**PROBLEM TO SOLVE**
All of the lines below should be copied word for word.

**RECORDS FOR THIS EXERCISE**
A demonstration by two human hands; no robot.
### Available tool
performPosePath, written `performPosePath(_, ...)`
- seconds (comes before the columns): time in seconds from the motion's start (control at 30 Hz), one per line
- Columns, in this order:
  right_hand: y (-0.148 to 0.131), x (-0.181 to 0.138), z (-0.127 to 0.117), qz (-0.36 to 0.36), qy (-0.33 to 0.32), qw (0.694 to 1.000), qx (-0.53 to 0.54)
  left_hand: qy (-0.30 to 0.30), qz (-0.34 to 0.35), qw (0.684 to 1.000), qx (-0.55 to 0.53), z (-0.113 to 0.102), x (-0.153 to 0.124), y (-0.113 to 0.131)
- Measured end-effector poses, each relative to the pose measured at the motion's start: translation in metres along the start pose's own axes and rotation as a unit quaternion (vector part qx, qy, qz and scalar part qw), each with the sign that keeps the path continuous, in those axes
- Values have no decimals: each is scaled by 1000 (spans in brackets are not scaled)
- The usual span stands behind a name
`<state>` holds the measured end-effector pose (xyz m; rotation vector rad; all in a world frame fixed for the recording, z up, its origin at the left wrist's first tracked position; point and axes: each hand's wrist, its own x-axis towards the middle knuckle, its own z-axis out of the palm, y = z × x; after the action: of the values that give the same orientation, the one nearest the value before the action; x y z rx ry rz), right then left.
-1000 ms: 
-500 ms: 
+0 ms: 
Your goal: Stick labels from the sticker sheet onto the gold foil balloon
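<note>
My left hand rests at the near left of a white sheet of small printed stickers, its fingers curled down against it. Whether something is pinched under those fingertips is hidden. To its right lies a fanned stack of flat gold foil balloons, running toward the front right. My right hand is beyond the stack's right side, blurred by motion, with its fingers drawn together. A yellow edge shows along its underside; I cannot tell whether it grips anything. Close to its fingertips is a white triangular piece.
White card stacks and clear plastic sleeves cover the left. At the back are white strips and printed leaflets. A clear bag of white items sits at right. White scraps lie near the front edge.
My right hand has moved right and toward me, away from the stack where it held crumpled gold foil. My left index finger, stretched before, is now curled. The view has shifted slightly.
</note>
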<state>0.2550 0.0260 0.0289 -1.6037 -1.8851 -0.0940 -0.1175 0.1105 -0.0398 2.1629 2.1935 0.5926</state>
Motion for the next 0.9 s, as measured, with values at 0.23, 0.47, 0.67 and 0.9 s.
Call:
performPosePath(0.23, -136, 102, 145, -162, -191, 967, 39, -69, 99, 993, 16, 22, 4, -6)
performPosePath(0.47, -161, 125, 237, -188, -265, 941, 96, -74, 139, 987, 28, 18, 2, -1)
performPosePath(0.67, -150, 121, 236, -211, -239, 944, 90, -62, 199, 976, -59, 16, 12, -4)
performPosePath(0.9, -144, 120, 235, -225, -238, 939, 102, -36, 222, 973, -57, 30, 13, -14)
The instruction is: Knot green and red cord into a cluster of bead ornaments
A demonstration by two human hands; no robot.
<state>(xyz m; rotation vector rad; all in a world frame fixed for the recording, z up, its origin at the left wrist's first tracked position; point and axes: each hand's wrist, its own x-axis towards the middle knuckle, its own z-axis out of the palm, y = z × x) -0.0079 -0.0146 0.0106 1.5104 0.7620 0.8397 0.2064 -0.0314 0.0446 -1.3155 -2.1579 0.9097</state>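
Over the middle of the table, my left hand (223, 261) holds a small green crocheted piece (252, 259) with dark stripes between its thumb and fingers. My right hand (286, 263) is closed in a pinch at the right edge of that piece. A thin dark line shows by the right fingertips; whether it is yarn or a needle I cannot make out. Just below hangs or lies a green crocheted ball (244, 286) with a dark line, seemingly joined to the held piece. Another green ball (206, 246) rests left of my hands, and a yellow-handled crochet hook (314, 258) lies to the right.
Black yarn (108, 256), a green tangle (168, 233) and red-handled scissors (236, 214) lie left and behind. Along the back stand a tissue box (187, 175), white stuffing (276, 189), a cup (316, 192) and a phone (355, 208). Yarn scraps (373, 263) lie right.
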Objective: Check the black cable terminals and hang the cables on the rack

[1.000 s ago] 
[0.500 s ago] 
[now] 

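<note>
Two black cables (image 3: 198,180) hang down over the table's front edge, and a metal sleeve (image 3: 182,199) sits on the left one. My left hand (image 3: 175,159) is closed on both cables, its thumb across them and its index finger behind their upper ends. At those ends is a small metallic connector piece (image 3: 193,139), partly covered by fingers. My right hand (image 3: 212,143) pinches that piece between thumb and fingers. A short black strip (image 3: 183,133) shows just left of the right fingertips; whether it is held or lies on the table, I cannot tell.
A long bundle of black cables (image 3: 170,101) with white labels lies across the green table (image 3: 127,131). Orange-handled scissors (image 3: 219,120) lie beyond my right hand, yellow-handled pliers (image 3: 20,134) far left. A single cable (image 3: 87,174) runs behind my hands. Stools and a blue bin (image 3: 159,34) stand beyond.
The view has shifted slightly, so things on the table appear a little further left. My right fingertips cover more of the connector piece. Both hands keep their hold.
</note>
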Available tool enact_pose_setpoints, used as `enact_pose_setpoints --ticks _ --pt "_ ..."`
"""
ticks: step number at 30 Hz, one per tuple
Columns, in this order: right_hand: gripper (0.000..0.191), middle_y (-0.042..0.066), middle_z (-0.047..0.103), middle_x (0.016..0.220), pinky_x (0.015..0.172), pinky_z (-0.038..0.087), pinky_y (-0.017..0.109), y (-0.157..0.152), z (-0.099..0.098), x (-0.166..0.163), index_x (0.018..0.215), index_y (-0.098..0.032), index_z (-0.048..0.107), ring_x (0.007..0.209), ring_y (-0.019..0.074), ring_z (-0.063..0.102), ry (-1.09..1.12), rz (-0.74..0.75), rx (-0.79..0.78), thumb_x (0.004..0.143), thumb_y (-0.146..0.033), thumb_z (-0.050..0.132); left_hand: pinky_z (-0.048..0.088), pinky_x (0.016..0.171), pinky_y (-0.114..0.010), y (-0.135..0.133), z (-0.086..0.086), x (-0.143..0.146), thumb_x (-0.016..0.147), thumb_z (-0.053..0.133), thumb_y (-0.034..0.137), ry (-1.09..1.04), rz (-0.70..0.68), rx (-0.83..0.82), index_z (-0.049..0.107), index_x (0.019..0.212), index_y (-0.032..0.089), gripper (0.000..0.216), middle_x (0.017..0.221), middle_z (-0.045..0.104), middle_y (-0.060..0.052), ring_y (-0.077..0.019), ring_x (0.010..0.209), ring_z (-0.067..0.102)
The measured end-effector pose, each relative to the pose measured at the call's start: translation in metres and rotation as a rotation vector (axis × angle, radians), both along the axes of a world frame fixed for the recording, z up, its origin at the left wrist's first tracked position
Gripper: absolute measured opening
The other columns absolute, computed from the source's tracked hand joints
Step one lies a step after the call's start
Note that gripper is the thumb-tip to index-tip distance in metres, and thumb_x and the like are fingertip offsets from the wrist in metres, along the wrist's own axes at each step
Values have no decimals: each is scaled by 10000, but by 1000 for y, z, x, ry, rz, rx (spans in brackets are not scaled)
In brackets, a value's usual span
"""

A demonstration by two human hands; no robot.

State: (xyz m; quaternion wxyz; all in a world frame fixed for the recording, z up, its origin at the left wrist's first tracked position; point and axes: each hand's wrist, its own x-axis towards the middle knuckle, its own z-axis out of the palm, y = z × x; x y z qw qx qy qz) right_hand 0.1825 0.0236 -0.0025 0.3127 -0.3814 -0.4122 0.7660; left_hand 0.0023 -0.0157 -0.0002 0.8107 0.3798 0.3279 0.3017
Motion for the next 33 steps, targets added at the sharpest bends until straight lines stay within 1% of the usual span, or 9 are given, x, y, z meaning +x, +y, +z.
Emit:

**OUTPUT**
A demonstration by two human hands; no robot.
### Available tool
performPosePath, written `performPosePath(_, ...)`
- seconds (comes before the columns): time in seconds from the motion's start (control at 30 Hz), one per line
- Columns, in this order:
  right_hand: y (-0.148 to 0.131), x (-0.181 to 0.138), z (-0.127 to 0.117), qz (-0.36 to 0.36), qy (-0.33 to 0.32), qw (0.694 to 1.000), qx (-0.53 to 0.54)
  left_hand: qy (-0.30 to 0.30), qz (-0.34 to 0.35), qw (0.684 to 1.000), qx (-0.55 to 0.53), z (-0.113 to 0.102), x (-0.153 to 0.124), y (-0.113 to 0.131)
- Measured end-effector poses, each relative to the pose measured at the motion's start: translation in metres along the start pose's own axes and rotation as a unit quaternion (vector part qx, qy, qz and scalar part qw), each with the sign that keeps the path continuous, in those axes
- Values have no decimals: each is scaled by 1000 (spans in brackets are not scaled)
- The usual span stands behind a name
`<state>` holds the measured end-effector pose (xyz m; rotation vector rad; all in a world frame fixed for the recording, z up, its origin at the left wrist's first tracked position; point and axes: each hand's wrist, its own x-axis towards the middle knuckle, its own z-axis out of the palm, y = z × x; after the action: of the values that give the same orientation, the one nearest the value before the action; x y z rx ry rz), right then left.
-1000 ms: 
-500 ms: 
+0 ms: 
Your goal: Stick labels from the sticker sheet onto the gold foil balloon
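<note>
My left hand rests at the near left of a white sheet of small printed stickers, its fingers curled down against it. Whether something is pinched under those fingertips is hidden. To its right lies a fanned stack of flat gold foil balloons, running toward the front right. My right hand is beyond the stack's right side, blurred by motion, with its fingers drawn together. A yellow edge shows along its underside; I cannot tell whether it grips anything. Close to its fingertips is a white triangular piece.
White card stacks and clear plastic sleeves cover the left. At the back are white strips and printed leaflets. A clear bag of white items sits at right. White scraps lie near the front edge.
My right hand has moved right and toward me, away from the stack where it held crumpled gold foil. My left index finger, stretched before, is now curled. The view has shifted slightly.
</note>
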<state>0.2550 0.0260 0.0289 -1.6037 -1.8851 -0.0940 -0.1175 0.1105 -0.0398 2.1629 2.1935 0.5926</state>
Motion for the next 0.9 s, as measured, with values at 0.23, 0.47, 0.67 and 0.9 s.
Call:
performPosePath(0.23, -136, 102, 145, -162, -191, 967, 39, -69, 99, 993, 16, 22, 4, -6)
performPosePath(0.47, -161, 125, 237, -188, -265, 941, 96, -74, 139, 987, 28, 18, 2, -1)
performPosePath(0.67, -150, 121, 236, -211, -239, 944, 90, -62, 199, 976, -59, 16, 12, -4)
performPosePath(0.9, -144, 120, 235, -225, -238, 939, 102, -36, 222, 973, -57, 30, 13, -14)
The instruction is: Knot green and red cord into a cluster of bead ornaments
A demonstration by two human hands; no robot.
<state>(xyz m; rotation vector rad; all in a world frame fixed for the recording, z up, its origin at the left wrist's first tracked position; point and axes: each hand's wrist, its own x-axis towards the middle knuckle, its own z-axis out of the palm, y = z × x) -0.0079 -0.0146 0.0106 1.5104 0.7620 0.8397 0.2064 -0.0314 0.0446 -1.3155 -2.1579 0.9097</state>
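Over the middle of the table, my left hand (223, 261) holds a small green crocheted piece (252, 259) with dark stripes between its thumb and fingers. My right hand (286, 263) is closed in a pinch at the right edge of that piece. A thin dark line shows by the right fingertips; whether it is yarn or a needle I cannot make out. Just below hangs or lies a green crocheted ball (244, 286) with a dark line, seemingly joined to the held piece. Another green ball (206, 246) rests left of my hands, and a yellow-handled crochet hook (314, 258) lies to the right.
Black yarn (108, 256), a green tangle (168, 233) and red-handled scissors (236, 214) lie left and behind. Along the back stand a tissue box (187, 175), white stuffing (276, 189), a cup (316, 192) and a phone (355, 208). Yarn scraps (373, 263) lie right.
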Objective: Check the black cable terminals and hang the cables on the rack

[1.000 s ago] 
[0.500 s ago] 
[now] 

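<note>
Two black cables (image 3: 198,180) hang down over the table's front edge, and a metal sleeve (image 3: 182,199) sits on the left one. My left hand (image 3: 175,159) is closed on both cables, its thumb across them and its index finger behind their upper ends. At those ends is a small metallic connector piece (image 3: 193,139), partly covered by fingers. My right hand (image 3: 212,143) pinches that piece between thumb and fingers. A short black strip (image 3: 183,133) shows just left of the right fingertips; whether it is held or lies on the table, I cannot tell.
A long bundle of black cables (image 3: 170,101) with white labels lies across the green table (image 3: 127,131). Orange-handled scissors (image 3: 219,120) lie beyond my right hand, yellow-handled pliers (image 3: 20,134) far left. A single cable (image 3: 87,174) runs behind my hands. Stools and a blue bin (image 3: 159,34) stand beyond.
The view has shifted slightly, so things on the table appear a little further left. My right fingertips cover more of the connector piece. Both hands keep their hold.
</note>
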Available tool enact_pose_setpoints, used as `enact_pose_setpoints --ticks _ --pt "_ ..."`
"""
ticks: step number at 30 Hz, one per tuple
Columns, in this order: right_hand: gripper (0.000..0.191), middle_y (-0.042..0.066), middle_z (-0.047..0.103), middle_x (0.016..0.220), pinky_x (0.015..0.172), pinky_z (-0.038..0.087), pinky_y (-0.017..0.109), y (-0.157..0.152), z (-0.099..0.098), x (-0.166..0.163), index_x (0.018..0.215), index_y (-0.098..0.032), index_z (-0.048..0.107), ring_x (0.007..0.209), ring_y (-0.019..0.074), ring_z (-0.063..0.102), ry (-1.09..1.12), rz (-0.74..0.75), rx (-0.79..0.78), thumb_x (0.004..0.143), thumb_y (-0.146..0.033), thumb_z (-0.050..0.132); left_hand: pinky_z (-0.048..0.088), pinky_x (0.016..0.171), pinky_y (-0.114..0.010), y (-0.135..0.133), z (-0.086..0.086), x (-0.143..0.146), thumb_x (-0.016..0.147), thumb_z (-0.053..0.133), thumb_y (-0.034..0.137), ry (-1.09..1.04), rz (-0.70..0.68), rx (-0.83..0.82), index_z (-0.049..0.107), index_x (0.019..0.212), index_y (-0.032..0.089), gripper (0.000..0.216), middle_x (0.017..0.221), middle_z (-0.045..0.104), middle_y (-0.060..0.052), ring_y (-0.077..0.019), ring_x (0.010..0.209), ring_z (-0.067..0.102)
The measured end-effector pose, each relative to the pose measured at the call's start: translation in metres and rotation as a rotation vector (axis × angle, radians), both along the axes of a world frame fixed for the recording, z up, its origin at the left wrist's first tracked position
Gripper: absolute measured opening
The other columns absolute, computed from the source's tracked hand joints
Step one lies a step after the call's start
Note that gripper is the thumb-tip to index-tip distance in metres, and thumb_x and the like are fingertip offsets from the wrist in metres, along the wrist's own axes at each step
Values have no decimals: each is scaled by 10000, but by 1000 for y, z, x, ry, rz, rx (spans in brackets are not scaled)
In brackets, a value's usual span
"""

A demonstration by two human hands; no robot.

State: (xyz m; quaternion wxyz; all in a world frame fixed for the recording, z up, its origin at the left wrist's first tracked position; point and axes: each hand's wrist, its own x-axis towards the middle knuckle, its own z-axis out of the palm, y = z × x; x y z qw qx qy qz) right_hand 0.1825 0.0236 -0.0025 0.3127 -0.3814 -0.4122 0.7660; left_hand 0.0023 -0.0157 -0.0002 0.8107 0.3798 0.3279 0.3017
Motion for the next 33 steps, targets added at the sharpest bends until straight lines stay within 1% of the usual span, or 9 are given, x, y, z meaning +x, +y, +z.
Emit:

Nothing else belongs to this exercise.